Leaders Focus on Resilience and Results
Resilience is defined as the ability to recover from setbacks, adapt well to change, and keep going in the face of adversity. Organizational change relies on individual change and developing personal resilience. Building our resilience capacity includes accepting loss, developing habits of resilient thinking, and recognizing the role of attachment in learning to navigate and adopt the future state.
Whether a global crisis or daily operational disruptions, change creates stress, uncertainty, and anxiety which can result in difficulty with emotionally and productively adopting change. Failure to respond constructively and effectively in an environment of constant change and challenge increases the likelihood of potential negative long-term effects.
As an organizational change management (OCM) professional and PMP, I’ve focused on milestones & plans, relevant and relatable messaging and change management tools and techniques to help stakeholders adopt change. As I discover my own need to develop resilient habits and thinking, I find I’ve been guilty of downplaying the importance of emotional, psychological and physiological coping strategies and tactics needed to move into the future state.
Change, Project and HR Professionals are often leading change efforts, which is very different from becoming a willing or unwilling change participant. One of my PMO directors used to ask, “Why can’t we just tell ‘em what to do and they do it?” that’s a question from someone not impacted by the change.
When we are impacted by change, everything changes. We have to remind ourselves that what was comfortable and familiar is now gone. We need to learn to take action to reroute the routine, and we must learn to accept the sense of loss and longing for what was.
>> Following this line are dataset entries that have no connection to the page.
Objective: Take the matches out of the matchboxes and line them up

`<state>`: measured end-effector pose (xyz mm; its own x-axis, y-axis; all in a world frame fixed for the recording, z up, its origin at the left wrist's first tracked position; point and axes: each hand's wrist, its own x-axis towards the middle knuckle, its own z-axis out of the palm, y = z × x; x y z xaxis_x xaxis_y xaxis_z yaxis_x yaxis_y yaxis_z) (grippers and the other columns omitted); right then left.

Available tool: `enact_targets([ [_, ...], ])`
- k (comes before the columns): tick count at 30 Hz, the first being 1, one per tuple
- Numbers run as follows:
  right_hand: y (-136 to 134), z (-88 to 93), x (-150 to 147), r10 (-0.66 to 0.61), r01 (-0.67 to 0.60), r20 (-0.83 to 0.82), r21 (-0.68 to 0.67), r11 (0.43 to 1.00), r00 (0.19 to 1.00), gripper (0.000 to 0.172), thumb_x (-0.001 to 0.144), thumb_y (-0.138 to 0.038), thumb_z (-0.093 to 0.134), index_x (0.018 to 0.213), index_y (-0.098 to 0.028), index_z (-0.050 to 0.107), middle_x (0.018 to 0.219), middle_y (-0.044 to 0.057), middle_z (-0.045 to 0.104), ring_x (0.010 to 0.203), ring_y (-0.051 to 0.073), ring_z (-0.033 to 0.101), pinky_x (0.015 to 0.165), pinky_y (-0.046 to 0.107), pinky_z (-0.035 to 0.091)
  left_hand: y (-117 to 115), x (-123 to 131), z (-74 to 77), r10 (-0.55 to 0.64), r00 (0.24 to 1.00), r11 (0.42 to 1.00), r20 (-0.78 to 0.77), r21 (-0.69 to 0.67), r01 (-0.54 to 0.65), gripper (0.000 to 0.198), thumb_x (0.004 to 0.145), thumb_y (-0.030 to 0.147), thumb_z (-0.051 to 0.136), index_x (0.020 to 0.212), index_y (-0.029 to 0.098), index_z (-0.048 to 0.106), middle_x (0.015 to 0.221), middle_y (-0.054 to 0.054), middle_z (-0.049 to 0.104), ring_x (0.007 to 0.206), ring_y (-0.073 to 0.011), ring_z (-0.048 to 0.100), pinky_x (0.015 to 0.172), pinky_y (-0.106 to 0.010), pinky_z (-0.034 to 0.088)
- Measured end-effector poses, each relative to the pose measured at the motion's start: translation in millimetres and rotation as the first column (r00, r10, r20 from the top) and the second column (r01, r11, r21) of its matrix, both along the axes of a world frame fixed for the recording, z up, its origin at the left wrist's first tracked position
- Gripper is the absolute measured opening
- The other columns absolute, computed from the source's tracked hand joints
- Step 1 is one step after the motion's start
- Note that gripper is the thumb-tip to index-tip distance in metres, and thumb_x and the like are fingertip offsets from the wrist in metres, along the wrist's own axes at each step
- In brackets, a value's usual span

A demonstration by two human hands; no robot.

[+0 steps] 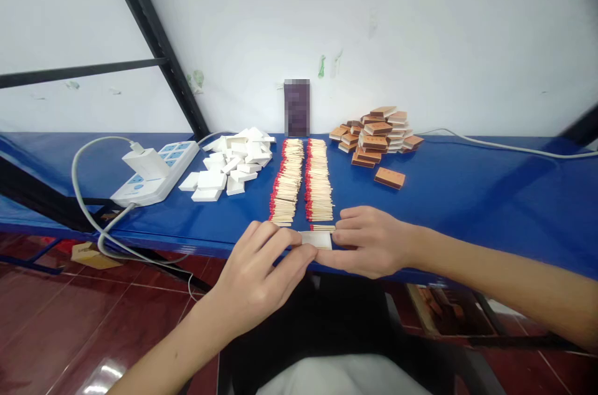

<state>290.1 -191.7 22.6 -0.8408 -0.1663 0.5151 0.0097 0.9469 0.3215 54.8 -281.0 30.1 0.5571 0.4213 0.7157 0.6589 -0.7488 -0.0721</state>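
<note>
A small white matchbox tray [316, 240] lies at the front edge of the blue table, between my two hands. My left hand [266, 264] is closed on its left end, thumb and fingers pinching it. From the right, my right hand [369, 242] has its lower fingers along the tray's near and right sides, while its other fingers curl by the ends of a few loose matches [322, 228]. Just beyond are two long rows of red-tipped matches, a left row [290, 180] and a right row [318, 180]. The tray's inside is partly covered by my fingers.
A heap of white matchbox trays [233, 161] sits left of the matches. Brown matchboxes [376, 136] are piled at the right, one single matchbox [390, 177] in front. A power strip [156, 174] with a plugged charger and cables stands far left. A pixelated dark object [297, 107] leans on the wall.
</note>
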Motion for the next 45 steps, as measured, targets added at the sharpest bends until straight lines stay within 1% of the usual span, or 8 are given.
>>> enact_targets([
  [8,-1.2,1.8,-1.7,0.007,-0.007,-0.012,-0.019,1.0,1.0,0.026,0.101,-0.019,0.045,0.106,-0.018,0.07,0.062,-0.003,0.047,0.056,0.014,0.036,0.055,0.031,0.029,2.5,4.9,-3.0,0.02,1.0,0.993,-0.004,0.112,-0.02,0.014,0.084,0.006,0.072,0.095,0.012,0.065,0.081,-0.006,0.068,0.073,-0.018,0.055,0.062,-0.033,0.043],
  [16,0.2,0.9,0.9,0.007,-0.009,-0.031,-0.082,0.997,1.0,0.022,0.101,-0.024,0.049,0.109,-0.018,0.069,0.063,-0.003,0.049,0.057,0.014,0.036,0.056,0.031,0.029,5.1,0.8,-7.0,0.025,1.0,0.987,0.01,0.157,-0.026,0.016,0.082,0.005,0.072,0.094,0.013,0.064,0.08,-0.006,0.067,0.072,-0.0183,0.056,0.061,-0.033,0.043],
  [21,0.5,5.8,2.4,0.012,-0.015,-0.037,-0.071,0.997,0.999,0.025,0.102,-0.023,0.048,0.114,-0.019,0.069,0.062,-0.003,0.046,0.056,0.014,0.034,0.056,0.031,0.029,10.6,-7.7,-12.9,0.035,0.993,0.998,0.109,0.047,-0.041,0.02,0.083,0.006,0.072,0.098,0.014,0.064,0.084,-0.006,0.068,0.073,-0.0166,0.057,0.065,-0.033,0.045],
  [24,-0.1,7.8,2.5,0.014,-0.016,-0.044,-0.051,0.999,0.999,0.024,0.101,-0.023,0.051,0.115,-0.019,0.069,0.062,-0.004,0.046,0.056,0.014,0.034,0.055,0.031,0.028,12.3,-9.0,-11.8,0.001,0.973,0.998,0.229,-0.054,0.011,0.018,0.085,0.006,0.073,0.098,0.015,0.064,0.084,-0.004,0.068,0.074,-0.015,0.059,0.066,-0.031,0.046],
  [27,-0.5,7.8,2.5,0.019,-0.019,-0.04,-0.017,1.0,0.999,0.025,0.1,-0.02,0.053,0.118,-0.019,0.069,0.061,-0.005,0.044,0.055,0.014,0.034,0.054,0.031,0.028,9.7,-8.7,-7.8,-0.056,0.959,0.986,0.277,-0.136,0.097,0.016,0.086,0.006,0.072,0.097,0.016,0.066,0.084,-0.003,0.068,0.076,-0.0139,0.06,0.068,-0.03,0.048],
  [30,-1.0,6.4,2.3,0.042,-0.042,-0.042,0.001,0.999,0.998,0.027,0.098,-0.019,0.053,0.12,-0.019,0.068,0.061,-0.005,0.043,0.055,0.013,0.036,0.054,0.03,0.029,4.8,-9.0,-4.3,-0.113,0.967,0.97,0.229,-0.186,0.158,0.02,0.088,0.006,0.07,0.104,0.017,0.067,0.091,-0.005,0.068,0.081,-0.015,0.06,0.072,-0.031,0.049],
  [35,-1.9,2.7,1.9,0.034,-0.034,-0.02,0.006,0.999,0.999,0.025,0.099,-0.02,0.05,0.115,-0.022,0.07,0.062,-0.004,0.045,0.055,0.013,0.036,0.054,0.03,0.03,-0.5,-9.3,-3.1,-0.141,0.983,0.958,0.118,-0.232,0.166,0.026,0.09,0.004,0.066,0.113,0.016,0.065,0.099,-0.007,0.068,0.087,-0.0178,0.057,0.076,-0.035,0.048],
  [45,-2.6,-1.1,0.2,0.019,-0.017,0.03,-0.059,0.998,0.999,0.024,0.1,-0.018,0.047,0.11,-0.023,0.069,0.065,-0.003,0.048,0.058,0.015,0.035,0.056,0.031,0.029,1.0,-6.3,0.7,-0.109,0.994,0.99,-0.021,-0.097,0.107,0.014,0.09,0.006,0.065,0.102,0.013,0.065,0.091,-0.006,0.07,0.081,-0.0175,0.053,0.07,-0.034,0.043],
])
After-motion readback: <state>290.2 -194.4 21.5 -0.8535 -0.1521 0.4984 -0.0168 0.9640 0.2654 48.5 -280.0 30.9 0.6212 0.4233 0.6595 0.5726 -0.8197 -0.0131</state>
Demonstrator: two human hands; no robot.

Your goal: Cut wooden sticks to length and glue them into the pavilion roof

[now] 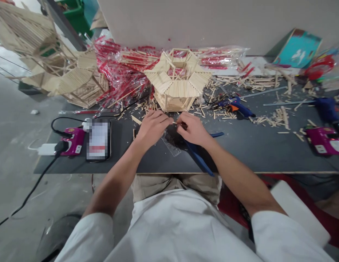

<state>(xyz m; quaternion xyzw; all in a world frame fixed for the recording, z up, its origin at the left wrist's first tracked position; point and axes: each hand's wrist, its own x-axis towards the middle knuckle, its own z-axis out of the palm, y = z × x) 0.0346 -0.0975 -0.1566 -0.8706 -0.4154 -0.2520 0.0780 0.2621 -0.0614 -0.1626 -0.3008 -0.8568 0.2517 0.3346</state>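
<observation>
Both hands are together just in front of a small pavilion model built of thin wooden sticks. A short wooden stick shows between them. My right hand pinches it with curled fingers. My left hand has its fingers bent together, the tips at the stick's other end. Under the right wrist lies a tool with blue handles, its head hidden by the hand. A clear plastic wrapper lies on the table between the forearms.
A larger stick model stands at left. Red-and-clear wrappers pile behind. A blue glue gun lies among stick scraps at right, another glue gun beyond. A phone and purple power strips with cables sit near the table's ends.
</observation>
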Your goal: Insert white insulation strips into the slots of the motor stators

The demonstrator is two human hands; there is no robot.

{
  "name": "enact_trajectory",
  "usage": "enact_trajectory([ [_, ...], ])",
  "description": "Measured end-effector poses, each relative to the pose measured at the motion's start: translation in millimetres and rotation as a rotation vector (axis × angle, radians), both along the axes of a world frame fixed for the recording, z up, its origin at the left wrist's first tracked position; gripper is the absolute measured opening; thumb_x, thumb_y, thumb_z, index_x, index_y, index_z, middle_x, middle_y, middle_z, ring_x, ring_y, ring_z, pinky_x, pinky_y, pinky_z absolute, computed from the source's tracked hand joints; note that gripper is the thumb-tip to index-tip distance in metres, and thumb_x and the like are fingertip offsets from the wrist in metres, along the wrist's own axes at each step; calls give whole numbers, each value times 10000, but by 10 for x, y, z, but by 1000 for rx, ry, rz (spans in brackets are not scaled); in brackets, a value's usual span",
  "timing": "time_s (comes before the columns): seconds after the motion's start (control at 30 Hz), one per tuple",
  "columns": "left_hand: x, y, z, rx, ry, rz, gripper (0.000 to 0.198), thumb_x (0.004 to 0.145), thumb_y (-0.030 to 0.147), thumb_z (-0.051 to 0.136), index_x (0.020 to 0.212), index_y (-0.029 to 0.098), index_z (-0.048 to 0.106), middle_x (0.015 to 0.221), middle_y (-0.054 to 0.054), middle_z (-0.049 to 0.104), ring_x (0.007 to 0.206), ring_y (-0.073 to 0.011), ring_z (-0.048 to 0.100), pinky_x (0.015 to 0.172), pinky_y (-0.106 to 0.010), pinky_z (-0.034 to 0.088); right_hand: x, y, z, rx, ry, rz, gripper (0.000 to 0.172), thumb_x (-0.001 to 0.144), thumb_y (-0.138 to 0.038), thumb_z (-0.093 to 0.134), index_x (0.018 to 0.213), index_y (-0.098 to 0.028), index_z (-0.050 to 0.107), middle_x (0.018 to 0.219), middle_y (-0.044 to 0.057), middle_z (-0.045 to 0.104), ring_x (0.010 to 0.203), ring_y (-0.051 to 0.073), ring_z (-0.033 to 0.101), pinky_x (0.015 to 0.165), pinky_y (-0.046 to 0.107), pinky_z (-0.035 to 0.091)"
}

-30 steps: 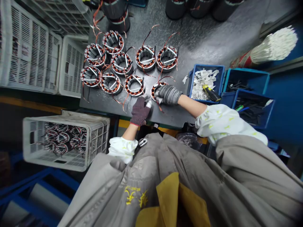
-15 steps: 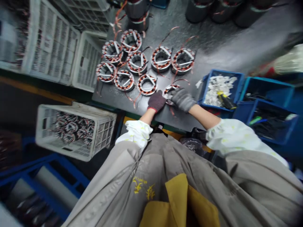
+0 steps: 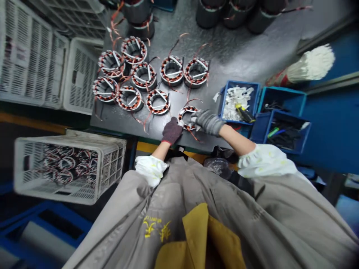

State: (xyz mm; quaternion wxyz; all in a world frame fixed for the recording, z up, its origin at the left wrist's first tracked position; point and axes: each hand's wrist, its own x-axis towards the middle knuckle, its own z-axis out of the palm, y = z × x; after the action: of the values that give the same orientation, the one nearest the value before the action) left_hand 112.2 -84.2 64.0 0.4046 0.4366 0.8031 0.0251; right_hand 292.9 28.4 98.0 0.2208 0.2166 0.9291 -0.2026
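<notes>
Both gloved hands work at one motor stator [image 3: 187,112] with copper windings near the front edge of the dark workbench [image 3: 246,56]. My left hand [image 3: 171,130], in a dark maroon glove, is curled with its fingertips pinching a small white piece against the stator's left side. Resting over the stator's right side is my right hand [image 3: 207,121], in a grey glove, with fingers curled on the stator's rim and a white strip. Several more stators [image 3: 158,101] with white strips across them lie in rows behind.
A blue bin of white paper strips [image 3: 238,98] with a yellow-handled tool [image 3: 244,112] sits right of the hands, beside more blue bins [image 3: 284,129]. A white crate of stators [image 3: 67,164] stands lower left. White crates [image 3: 42,59] stand left; dark cylinders [image 3: 224,13] at the back; a bundle of white sticks [image 3: 311,63] right.
The head camera swung about, so the scene shifted in view. Both hands stayed at the same front stator, the left one closing in against its left side.
</notes>
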Motion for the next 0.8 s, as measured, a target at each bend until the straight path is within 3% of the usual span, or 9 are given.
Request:
enact_trajectory([
  [0.13,-1,4,-21,26,5,-7,353,1173,520,513,1341,261,683,1333,-167,850,1282,-356,798,1019,-426,587,-264,111,-38,4,-90,157,410,1061,-338,695,1388,-134,833,1314,232,832,1182,353,744,1020,432,502],
  [0.23,5,-3,-37,39,1,11,353,1172,515,520,1357,258,674,1360,-168,845,1296,-352,793,1028,-423,588,-355,188,-104,-31,-83,183,383,1102,-397,655,1307,-161,875,1192,178,865,1071,312,750,957,387,469],
  [0.33,18,-39,-27,49,16,12,376,1169,537,528,1367,257,682,1330,-163,855,1270,-358,802,1014,-422,595,-353,233,-112,-41,-51,31,404,1155,-392,571,1268,-147,872,1170,158,871,988,265,747,895,344,451],
  [0.43,67,-148,31,152,101,-22,366,1186,460,490,1365,233,713,1343,-164,848,1260,-347,806,1034,-419,597,-234,230,-77,-17,-26,-169,488,1208,-356,429,1375,-103,811,1251,173,856,1021,253,748,887,326,456],
  [0.53,149,-224,104,284,156,-137,364,1183,345,469,1363,202,751,1404,-170,826,1284,-329,799,1077,-406,586,-47,173,-45,-7,-17,-202,458,1163,-288,472,1445,-107,784,1314,185,835,1109,286,745,943,343,470],
  [0.67,206,-69,176,200,84,-353,374,1148,258,523,1443,189,742,1378,-172,838,1299,-339,798,1086,-404,580,68,47,-23,49,-42,-128,473,1131,-403,556,1406,-113,809,1394,245,786,1220,376,705,1023,420,471],
  [0.8,162,144,252,116,32,-417,379,1145,429,607,1429,209,730,1348,-166,845,1313,-366,789,1069,-411,588,-4,-12,-42,88,-64,-99,515,1145,-444,511,1370,-90,809,1343,271,787,1192,397,687,1018,449,465],
])
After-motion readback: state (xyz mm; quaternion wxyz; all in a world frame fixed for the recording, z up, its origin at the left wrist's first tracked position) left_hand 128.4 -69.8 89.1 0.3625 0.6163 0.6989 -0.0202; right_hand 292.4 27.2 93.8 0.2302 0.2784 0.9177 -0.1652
My mission is to help professionals add OCM powerskills to their skillsets, but that’s no longer enough. Leaders must incorporate resiliency as well. We owe it to those who experience the impact of change to learn how to overcome the overwhelm, reduce resistance, and build resilience to recover quickly and realize the benefit of change. Focusing on resilience as well as results is necessary to become project, change and HR leaders rather than simply managers.